This is the parser for the instruction partitioning data (IPD) files.
These files are text-based descriptions of the functions and basic blocks used by the partitioner and allow the user to seed the partitioner with additional information that is not otherwise available to the partitioner.

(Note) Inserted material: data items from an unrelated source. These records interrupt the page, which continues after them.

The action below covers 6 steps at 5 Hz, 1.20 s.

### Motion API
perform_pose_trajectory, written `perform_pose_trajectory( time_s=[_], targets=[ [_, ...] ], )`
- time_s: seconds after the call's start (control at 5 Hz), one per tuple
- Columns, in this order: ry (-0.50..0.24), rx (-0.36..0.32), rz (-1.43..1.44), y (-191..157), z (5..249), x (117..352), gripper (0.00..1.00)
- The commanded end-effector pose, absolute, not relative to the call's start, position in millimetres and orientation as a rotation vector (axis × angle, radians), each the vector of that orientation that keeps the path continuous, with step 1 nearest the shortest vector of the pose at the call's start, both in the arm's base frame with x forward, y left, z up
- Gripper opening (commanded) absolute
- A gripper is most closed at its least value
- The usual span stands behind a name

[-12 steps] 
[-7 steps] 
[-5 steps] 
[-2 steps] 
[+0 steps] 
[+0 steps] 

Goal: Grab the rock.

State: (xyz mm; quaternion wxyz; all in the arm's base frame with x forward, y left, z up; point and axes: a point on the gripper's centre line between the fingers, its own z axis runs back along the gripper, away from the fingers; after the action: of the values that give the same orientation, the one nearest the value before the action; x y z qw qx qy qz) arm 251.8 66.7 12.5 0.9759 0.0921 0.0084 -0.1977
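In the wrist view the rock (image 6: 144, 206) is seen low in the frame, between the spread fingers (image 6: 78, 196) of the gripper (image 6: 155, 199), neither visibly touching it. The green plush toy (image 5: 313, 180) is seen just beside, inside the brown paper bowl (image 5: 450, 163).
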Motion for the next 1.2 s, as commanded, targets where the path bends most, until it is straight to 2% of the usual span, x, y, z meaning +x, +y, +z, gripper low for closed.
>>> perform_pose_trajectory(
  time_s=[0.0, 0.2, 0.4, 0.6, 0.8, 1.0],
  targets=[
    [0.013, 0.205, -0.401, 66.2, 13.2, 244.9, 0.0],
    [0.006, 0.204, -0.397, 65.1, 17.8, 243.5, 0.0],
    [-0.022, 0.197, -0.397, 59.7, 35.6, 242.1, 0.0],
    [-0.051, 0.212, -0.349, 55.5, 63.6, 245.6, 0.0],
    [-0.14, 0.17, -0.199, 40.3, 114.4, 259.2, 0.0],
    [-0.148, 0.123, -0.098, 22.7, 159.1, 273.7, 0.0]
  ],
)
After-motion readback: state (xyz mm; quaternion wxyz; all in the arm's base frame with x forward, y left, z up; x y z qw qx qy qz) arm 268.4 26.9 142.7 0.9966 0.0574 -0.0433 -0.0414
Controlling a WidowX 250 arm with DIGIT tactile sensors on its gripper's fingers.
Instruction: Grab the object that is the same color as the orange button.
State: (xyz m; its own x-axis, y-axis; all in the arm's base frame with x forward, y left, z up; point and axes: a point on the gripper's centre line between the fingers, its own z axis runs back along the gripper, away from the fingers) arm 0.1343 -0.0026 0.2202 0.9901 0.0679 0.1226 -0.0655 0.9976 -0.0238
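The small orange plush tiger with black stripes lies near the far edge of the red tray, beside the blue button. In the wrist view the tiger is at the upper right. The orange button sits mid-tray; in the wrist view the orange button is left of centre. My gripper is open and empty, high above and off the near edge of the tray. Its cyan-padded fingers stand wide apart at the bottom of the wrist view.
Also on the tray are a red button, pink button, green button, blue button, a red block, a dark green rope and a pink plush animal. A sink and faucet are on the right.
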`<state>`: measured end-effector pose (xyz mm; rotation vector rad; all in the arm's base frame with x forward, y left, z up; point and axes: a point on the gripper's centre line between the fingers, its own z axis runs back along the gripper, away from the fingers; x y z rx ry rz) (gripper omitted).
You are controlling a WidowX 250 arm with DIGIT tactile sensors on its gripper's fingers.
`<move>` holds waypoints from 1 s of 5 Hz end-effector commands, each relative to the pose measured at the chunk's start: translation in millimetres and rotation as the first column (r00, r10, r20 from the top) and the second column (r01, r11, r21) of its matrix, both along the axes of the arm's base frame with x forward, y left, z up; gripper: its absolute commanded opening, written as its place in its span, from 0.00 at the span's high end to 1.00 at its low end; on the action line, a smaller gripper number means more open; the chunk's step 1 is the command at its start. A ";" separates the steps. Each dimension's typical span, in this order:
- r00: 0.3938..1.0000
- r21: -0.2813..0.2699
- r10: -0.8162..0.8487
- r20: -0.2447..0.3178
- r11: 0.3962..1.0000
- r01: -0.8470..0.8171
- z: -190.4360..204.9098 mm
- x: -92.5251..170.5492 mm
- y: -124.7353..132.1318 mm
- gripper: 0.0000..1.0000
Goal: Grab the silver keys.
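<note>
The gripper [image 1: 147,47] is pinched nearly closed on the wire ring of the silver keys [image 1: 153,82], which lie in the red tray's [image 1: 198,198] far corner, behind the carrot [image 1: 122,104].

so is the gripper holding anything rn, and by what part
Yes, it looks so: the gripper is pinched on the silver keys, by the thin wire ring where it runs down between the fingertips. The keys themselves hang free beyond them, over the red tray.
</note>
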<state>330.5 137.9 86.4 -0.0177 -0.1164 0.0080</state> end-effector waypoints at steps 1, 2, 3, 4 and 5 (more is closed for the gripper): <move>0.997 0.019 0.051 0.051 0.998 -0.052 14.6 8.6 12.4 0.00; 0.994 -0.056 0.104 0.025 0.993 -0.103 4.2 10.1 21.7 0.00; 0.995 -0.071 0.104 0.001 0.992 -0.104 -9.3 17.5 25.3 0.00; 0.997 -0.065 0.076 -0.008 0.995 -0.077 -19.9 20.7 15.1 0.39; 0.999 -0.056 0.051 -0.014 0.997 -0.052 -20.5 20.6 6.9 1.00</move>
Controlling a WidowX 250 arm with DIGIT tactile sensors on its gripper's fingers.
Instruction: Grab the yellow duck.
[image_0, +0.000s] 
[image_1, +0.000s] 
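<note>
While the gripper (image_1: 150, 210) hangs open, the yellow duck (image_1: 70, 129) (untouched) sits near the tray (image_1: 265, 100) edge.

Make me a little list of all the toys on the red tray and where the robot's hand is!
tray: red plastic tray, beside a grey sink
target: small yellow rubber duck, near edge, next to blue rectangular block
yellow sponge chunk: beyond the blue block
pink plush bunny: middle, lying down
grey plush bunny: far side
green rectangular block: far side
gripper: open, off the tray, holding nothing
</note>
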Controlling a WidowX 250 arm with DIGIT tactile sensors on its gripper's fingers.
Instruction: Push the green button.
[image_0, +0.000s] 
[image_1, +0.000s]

For instance, the analyst may know that a function begins at a certain virtual address but for some reason the partitioner does not discover this address in its normal mode of operation. The analyst can create an IPD file that describes the function so that the Partitioning process finds the function.
An IPD file is able to:
-
specify an entry address of a function that is otherwise not detected.
-
give a name to a function that doesn't have one.
-
specify whether the function ever returns to the caller.
-
list additional basic blocks that appear in the function.
-
specify the address of a basic block that is otherwise not detected.
-
indicate that a basic block is semantically equivalent to another basic block.
-
override the control-flow successors for a basic block.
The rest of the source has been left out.